The rates of 5-year PFS and OS appeared significantly poorer among patients with advanced-stage OCCC (PFS = 13.3%; OS = 28.2%) than among patients with advanced-stage SOC (PFS = 19.7%; OS = 39.8%; P < .01 for both).
Anil K. Sood
However, among patients with early-stage disease, a greater proportion of patients with OCCC than SOC achieved 5-year PFS (84.7% vs. 66.9%) and 5-year OS (89.5% vs. 82.1%; P < .01 for both).
When stratified by disease subtype, the association with worse 2-year PFS and higher IL-6 expression (≥ 10 pg/mL vs. ˂ 10 pg/mL) appeared greater among patients with OCCC (50% vs. 87.5%; HR = 4.89; 95% CI, 1.17-20.5) than SOC (24.9% vs. 40.8%; HR = 1.4; 95% CI, 0.97-2.03).
Limitations of the study include its retrospective design, which inherently has confounding factors. In this instance, standard case record forms were not used to capture VTE events. Additionally, central pathology review was not conducted to confirm OCCC and central histopathologic slide review was not available to grade the serous tumors.

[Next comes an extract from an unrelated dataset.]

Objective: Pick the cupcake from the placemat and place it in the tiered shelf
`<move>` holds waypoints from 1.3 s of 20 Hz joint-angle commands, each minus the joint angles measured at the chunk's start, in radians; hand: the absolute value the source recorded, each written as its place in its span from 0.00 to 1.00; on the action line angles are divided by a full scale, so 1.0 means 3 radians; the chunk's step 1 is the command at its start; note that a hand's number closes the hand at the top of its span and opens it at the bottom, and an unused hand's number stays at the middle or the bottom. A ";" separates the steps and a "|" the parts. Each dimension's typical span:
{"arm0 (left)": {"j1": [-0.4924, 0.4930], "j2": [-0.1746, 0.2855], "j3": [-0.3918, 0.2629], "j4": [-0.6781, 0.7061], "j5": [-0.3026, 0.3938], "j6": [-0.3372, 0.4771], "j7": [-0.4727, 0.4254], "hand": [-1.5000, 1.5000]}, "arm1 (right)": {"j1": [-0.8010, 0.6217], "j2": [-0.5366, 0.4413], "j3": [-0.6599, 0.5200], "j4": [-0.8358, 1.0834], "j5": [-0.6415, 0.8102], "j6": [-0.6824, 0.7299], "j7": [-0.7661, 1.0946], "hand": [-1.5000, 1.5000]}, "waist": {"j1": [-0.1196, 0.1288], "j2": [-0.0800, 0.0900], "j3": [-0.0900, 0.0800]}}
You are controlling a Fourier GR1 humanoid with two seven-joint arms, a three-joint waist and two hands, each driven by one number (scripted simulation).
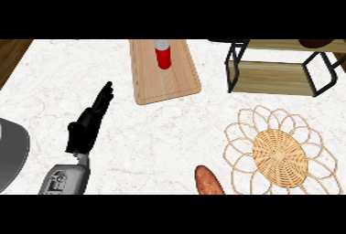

“High IL-6 levels closely parallel increased VTE risk and decreased survival outcome in advanced-stage OCCC,” Anil K. Sood, MD, professor of gynecologic oncology and reproductive medicine and director of ovarian cancer research at The University of Texas MD Anderson Cancer Center told HemOnc Today. “Conversely, OCCCs without high IL-6 level were more likely to be early-stage. These results suggest that anti-IL-6 therapy (eg, monoclonal antibody or statin) may be relevant for VTE and anti-tumor effects in the management of OCCC.”– by Anthony SanFilippo
Disclosure: The researchers report no relevant financial disclosures.